■ What is required: Copy all records exactly; omit pictures.

■ Exercise input:
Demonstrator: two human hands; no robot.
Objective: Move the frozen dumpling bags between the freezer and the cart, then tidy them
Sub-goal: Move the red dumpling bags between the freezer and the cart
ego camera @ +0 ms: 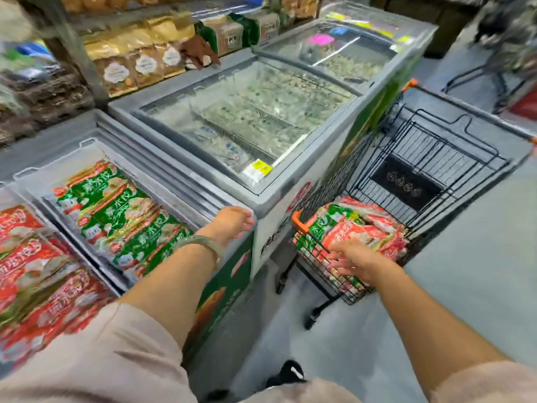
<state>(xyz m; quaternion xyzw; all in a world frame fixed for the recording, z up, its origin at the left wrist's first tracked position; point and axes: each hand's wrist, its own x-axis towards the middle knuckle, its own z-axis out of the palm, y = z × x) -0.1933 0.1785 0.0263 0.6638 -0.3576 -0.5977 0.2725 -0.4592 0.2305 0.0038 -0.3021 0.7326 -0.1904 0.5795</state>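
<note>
Right hand (pixel 353 261) is over the near end of the black wire shopping cart with orange corner caps (pixel 300 222). Its fingers are spread flat on the heap of red and green printed plastic dumpling bags (pixel 366 225). Nothing is clenched and no bag is grasped, as far as the blur allows.
Left hand (pixel 234 221) is relaxed with fingers straight, resting on the corner rim of the grey open-top chest freezer (pixel 180 181). It's holding nothing. Green bags in rows (pixel 122 216) sit just left of that hand, with red bags (pixel 43 280) further left.

Risks, my read:
- The heap under the right palm reaches the cart rim and tilts. Pulling one bag from low down likely drags its neighbours over the near wire wall.
- The film looks slick and is probably frosted, so a one-handed edge pinch may slip. Grip across the middle instead.
- The right fingertips are just beside the mesh and could snag between bag and wire.
- The cart is on wheels, so a sideways pull could roll it away from the grip.
- The pale green bangle (pixel 203 242) on the left wrist may knock the freezer rim on a reach in.
- The heap mixes both colours, so a bag could easily land in the wrong row.
</note>
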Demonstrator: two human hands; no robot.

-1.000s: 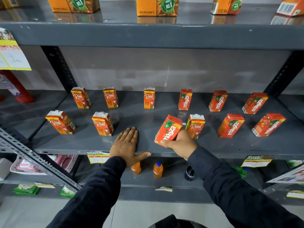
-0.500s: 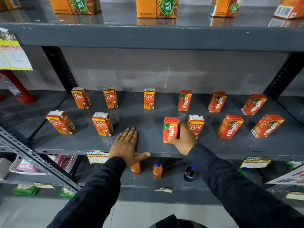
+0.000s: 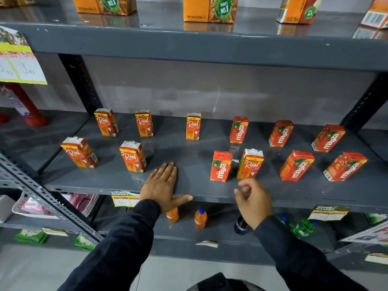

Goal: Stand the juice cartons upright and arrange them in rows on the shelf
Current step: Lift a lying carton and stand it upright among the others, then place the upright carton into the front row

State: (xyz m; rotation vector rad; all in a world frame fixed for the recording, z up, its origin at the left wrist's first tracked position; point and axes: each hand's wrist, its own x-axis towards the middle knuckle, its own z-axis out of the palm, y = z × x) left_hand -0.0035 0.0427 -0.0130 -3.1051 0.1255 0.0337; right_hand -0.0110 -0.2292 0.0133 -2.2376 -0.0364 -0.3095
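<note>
Small orange and red juice cartons stand upright in two rows on the grey middle shelf [image 3: 189, 185]. A red Maaza carton [image 3: 221, 166] stands in the front row, right beside a Real carton [image 3: 249, 164]. My right hand [image 3: 253, 201] hovers just in front of these two, fingers loosely curled, holding nothing. My left hand [image 3: 164, 186] lies flat on the shelf's front edge with the thumb spread. Two more Real cartons [image 3: 132, 156] stand front left and two Maaza cartons [image 3: 296, 165] front right. The back row holds three Real and three Maaza cartons.
Large orange juice cartons [image 3: 210, 8] stand on the shelf above. Small orange bottles [image 3: 200, 218] and green bottles [image 3: 302, 227] sit on the shelf below. A slanted metal bracket [image 3: 42, 198] crosses at the left. Price tags [image 3: 123, 199] hang from the shelf edge.
My right hand set the tilted Maaza carton upright in the front row, let go of it and drew back toward me. The left hand stayed flat on the shelf.
</note>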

■ Response area:
Demonstrator: two human hands; no robot.
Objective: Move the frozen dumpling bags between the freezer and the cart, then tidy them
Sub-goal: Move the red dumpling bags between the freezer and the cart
ego camera @ +0 ms: 
<state>(xyz m; quaternion xyzw; all in a world frame fixed for the recording, z up, its origin at the left wrist's first tracked position; point and axes: each hand's wrist, its own x-axis towards the middle knuckle, its own z-axis out of the palm, y = z × x) -0.1933 0.1785 0.0263 0.6638 -0.3576 -0.5977 0.2725 -0.4592 0.2305 0.0038 -0.3021 0.7326 -0.1904 0.5795</state>
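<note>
Right hand (pixel 353 261) is over the near end of the black wire shopping cart with orange corner caps (pixel 300 222). Its fingers are spread flat on the heap of red and green printed plastic dumpling bags (pixel 366 225). Nothing is clenched and no bag is grasped, as far as the blur allows.
Left hand (pixel 234 221) is relaxed with fingers straight, resting on the corner rim of the grey open-top chest freezer (pixel 180 181). It's holding nothing. Green bags in rows (pixel 122 216) sit just left of that hand, with red bags (pixel 43 280) further left.

Risks, my read:
- The heap under the right palm reaches the cart rim and tilts. Pulling one bag from low down likely drags its neighbours over the near wire wall.
- The film looks slick and is probably frosted, so a one-handed edge pinch may slip. Grip across the middle instead.
- The right fingertips are just beside the mesh and could snag between bag and wire.
- The cart is on wheels, so a sideways pull could roll it away from the grip.
- The pale green bangle (pixel 203 242) on the left wrist may knock the freezer rim on a reach in.
- The heap mixes both colours, so a bag could easily land in the wrong row.
</note>
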Demonstrator: two human hands; no robot.

-1.000s: 
-0.500s: 
+0.000s: 

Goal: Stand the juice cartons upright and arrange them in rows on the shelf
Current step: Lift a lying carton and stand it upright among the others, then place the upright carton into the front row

State: (xyz m; rotation vector rad; all in a world frame fixed for the recording, z up, its origin at the left wrist's first tracked position; point and axes: each hand's wrist, its own x-axis towards the middle knuckle, its own z-axis out of the palm, y = z × x) left_hand -0.0035 0.0427 -0.0130 -3.1051 0.1255 0.0337; right_hand -0.0110 -0.2292 0.0133 -2.2376 -0.0364 -0.3095
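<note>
Small orange and red juice cartons stand upright in two rows on the grey middle shelf [image 3: 189, 185]. A red Maaza carton [image 3: 221, 166] stands in the front row, right beside a Real carton [image 3: 249, 164]. My right hand [image 3: 253, 201] hovers just in front of these two, fingers loosely curled, holding nothing. My left hand [image 3: 164, 186] lies flat on the shelf's front edge with the thumb spread. Two more Real cartons [image 3: 132, 156] stand front left and two Maaza cartons [image 3: 296, 165] front right. The back row holds three Real and three Maaza cartons.
Large orange juice cartons [image 3: 210, 8] stand on the shelf above. Small orange bottles [image 3: 200, 218] and green bottles [image 3: 302, 227] sit on the shelf below. A slanted metal bracket [image 3: 42, 198] crosses at the left. Price tags [image 3: 123, 199] hang from the shelf edge.
My right hand set the tilted Maaza carton upright in the front row, let go of it and drew back toward me. The left hand stayed flat on the shelf.
</note>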

This answer is complete as written.